### ACTION ITEM
What is needed is every line, exactly as given, from the line containing "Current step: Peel" through the end of the data below.

### RECORDED DATA
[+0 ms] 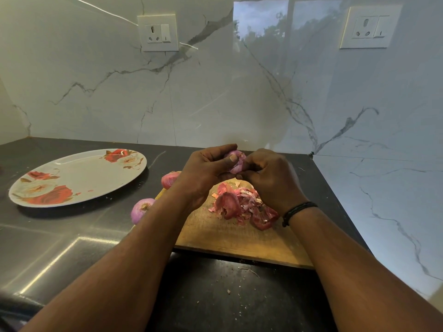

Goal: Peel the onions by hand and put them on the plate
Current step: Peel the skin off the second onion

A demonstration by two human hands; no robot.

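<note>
**Peeling under way, plate not yet loaded**

A small pink-purple onion point(236, 161) is held above the far edge of the worn wooden chopping board point(239, 236), between both hands. The left hand point(203, 173) is curled round it, with the thumb laid across its near face; the right hand point(268, 178) is closed against its right side, the fingertips apparently pinching at the skin, though the exact contact is hidden. A black braided band point(297, 212) is worn on the right wrist.

A heap of reddish papery onion skins point(242, 204) lies on the board below the hands, so a good deal of peeling is judged to have been done. The oval white plate with red rose print point(79, 178) stands well apart to the left on the dark stone bench point(72, 236), and no onion is seen on it. Two further pink onions lie on the bench just beside the board's left edge: the nearer one point(141, 209) and the farther one point(169, 179), partly hidden by the left wrist. Whether these are fully peeled cannot be told.

What seems left: finishing the held onion, then moving all three to the plate.
</note>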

### WORKED SOLUTION
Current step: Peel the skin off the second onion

A demonstration by two human hands; no robot.

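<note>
**Peeling under way, plate not yet loaded**

A small pink-purple onion point(236, 161) is held above the far edge of the worn wooden chopping board point(239, 236), between both hands. The left hand point(203, 173) is curled round it, with the thumb laid across its near face; the right hand point(268, 178) is closed against its right side, the fingertips apparently pinching at the skin, though the exact contact is hidden. A black braided band point(297, 212) is worn on the right wrist.

A heap of reddish papery onion skins point(242, 204) lies on the board below the hands, so a good deal of peeling is judged to have been done. The oval white plate with red rose print point(79, 178) stands well apart to the left on the dark stone bench point(72, 236), and no onion is seen on it. Two further pink onions lie on the bench just beside the board's left edge: the nearer one point(141, 209) and the farther one point(169, 179), partly hidden by the left wrist. Whether these are fully peeled cannot be told.

What seems left: finishing the held onion, then moving all three to the plate.
</note>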

The answer is complete.